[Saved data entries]
=== Section Start ===
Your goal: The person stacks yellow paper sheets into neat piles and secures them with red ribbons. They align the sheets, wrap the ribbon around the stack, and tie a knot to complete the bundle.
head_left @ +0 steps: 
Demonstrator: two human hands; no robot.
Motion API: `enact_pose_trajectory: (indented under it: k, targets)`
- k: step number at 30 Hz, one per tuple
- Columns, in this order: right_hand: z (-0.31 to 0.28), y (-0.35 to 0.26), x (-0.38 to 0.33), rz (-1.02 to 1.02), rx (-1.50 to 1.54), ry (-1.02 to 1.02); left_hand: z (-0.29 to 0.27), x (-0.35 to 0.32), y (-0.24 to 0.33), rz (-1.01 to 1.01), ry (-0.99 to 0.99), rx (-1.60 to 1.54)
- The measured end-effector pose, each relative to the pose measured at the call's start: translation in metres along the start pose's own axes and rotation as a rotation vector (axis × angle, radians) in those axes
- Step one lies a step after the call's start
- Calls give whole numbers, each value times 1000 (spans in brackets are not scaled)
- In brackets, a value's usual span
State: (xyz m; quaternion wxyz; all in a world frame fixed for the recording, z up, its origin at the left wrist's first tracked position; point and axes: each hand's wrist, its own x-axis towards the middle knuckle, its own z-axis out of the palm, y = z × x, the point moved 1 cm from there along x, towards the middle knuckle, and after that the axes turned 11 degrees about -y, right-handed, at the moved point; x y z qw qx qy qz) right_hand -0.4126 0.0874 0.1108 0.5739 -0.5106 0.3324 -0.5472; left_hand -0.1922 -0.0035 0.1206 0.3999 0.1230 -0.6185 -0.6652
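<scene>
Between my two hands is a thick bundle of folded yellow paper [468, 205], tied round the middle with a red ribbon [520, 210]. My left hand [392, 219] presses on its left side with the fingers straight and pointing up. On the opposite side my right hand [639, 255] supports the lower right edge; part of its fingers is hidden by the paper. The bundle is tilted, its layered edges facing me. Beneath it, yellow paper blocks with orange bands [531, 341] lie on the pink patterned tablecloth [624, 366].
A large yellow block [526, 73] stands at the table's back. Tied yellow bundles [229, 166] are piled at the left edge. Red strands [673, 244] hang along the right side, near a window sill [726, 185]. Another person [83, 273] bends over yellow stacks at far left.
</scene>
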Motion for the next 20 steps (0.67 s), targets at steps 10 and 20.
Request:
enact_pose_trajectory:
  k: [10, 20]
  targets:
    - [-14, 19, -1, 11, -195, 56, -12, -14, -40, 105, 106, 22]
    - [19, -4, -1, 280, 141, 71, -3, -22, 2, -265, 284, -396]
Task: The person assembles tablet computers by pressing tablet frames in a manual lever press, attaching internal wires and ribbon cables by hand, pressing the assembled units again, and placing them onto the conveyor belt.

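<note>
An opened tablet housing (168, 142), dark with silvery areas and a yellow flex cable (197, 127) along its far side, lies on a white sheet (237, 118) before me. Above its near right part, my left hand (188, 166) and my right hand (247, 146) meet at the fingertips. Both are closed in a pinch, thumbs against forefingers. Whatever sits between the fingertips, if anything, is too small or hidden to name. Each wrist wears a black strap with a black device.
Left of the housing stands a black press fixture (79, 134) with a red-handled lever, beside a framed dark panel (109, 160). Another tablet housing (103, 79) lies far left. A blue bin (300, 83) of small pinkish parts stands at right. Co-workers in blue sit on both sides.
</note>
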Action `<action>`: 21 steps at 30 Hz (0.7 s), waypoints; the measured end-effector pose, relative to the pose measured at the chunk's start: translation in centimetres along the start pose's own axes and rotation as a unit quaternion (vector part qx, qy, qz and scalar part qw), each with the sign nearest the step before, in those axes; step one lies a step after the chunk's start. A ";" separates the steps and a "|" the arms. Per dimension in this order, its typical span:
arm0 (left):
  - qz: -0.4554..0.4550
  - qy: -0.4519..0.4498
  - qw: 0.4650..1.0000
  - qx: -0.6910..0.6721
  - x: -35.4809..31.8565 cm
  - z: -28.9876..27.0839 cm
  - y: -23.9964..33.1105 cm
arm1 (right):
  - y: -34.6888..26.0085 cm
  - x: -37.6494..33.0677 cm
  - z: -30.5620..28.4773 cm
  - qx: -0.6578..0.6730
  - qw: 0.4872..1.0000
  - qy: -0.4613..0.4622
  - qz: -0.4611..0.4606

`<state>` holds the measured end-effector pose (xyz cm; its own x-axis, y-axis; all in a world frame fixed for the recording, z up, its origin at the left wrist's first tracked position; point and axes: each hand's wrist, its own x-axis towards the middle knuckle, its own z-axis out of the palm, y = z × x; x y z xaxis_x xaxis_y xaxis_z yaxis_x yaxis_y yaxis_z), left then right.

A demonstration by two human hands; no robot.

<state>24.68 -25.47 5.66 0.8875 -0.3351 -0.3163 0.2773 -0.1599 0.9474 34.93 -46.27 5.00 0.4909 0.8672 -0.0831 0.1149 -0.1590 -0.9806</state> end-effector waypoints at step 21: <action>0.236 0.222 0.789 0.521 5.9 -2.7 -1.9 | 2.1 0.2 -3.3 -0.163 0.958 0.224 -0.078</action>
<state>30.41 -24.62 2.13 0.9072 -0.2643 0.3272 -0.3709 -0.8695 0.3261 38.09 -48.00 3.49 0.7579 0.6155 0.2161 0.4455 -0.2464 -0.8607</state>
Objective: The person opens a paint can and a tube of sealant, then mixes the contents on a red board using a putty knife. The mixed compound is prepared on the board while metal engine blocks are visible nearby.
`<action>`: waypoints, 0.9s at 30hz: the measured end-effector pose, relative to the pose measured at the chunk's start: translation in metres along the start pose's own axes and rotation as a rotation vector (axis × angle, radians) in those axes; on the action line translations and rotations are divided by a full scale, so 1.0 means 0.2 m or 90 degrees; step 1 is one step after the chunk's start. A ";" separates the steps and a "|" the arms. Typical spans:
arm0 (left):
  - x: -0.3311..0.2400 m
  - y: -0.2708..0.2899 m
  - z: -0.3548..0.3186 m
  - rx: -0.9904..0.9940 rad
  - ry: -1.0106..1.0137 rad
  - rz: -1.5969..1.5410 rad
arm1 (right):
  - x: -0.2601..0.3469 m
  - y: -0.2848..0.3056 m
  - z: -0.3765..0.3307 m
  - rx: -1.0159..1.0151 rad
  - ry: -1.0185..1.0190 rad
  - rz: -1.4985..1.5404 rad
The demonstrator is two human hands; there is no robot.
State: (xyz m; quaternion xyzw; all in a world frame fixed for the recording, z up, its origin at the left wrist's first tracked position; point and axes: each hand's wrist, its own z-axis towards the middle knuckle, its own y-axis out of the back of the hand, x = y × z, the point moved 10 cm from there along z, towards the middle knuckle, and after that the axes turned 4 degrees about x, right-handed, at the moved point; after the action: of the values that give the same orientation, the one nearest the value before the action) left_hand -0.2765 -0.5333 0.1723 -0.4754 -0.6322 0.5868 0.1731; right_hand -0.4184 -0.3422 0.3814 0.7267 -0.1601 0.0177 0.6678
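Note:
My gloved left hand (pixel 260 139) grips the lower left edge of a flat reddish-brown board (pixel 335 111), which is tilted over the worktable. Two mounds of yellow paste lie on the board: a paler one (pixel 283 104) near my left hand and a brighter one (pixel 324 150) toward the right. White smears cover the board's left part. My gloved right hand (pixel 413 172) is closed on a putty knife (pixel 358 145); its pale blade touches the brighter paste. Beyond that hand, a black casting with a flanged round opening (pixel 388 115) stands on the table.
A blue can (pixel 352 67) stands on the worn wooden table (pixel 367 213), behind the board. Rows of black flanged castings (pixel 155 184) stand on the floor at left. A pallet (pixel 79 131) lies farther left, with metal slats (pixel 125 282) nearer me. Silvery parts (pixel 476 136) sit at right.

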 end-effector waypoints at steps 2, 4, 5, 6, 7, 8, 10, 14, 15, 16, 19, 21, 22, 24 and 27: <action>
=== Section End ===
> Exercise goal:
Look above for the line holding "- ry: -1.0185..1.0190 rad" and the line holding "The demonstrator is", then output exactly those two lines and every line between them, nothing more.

> Solved problem:
  - ry: -1.0185..1.0190 rad
  - rz: -1.4985..1.5404 rad
The demonstrator is two human hands; there is no robot.

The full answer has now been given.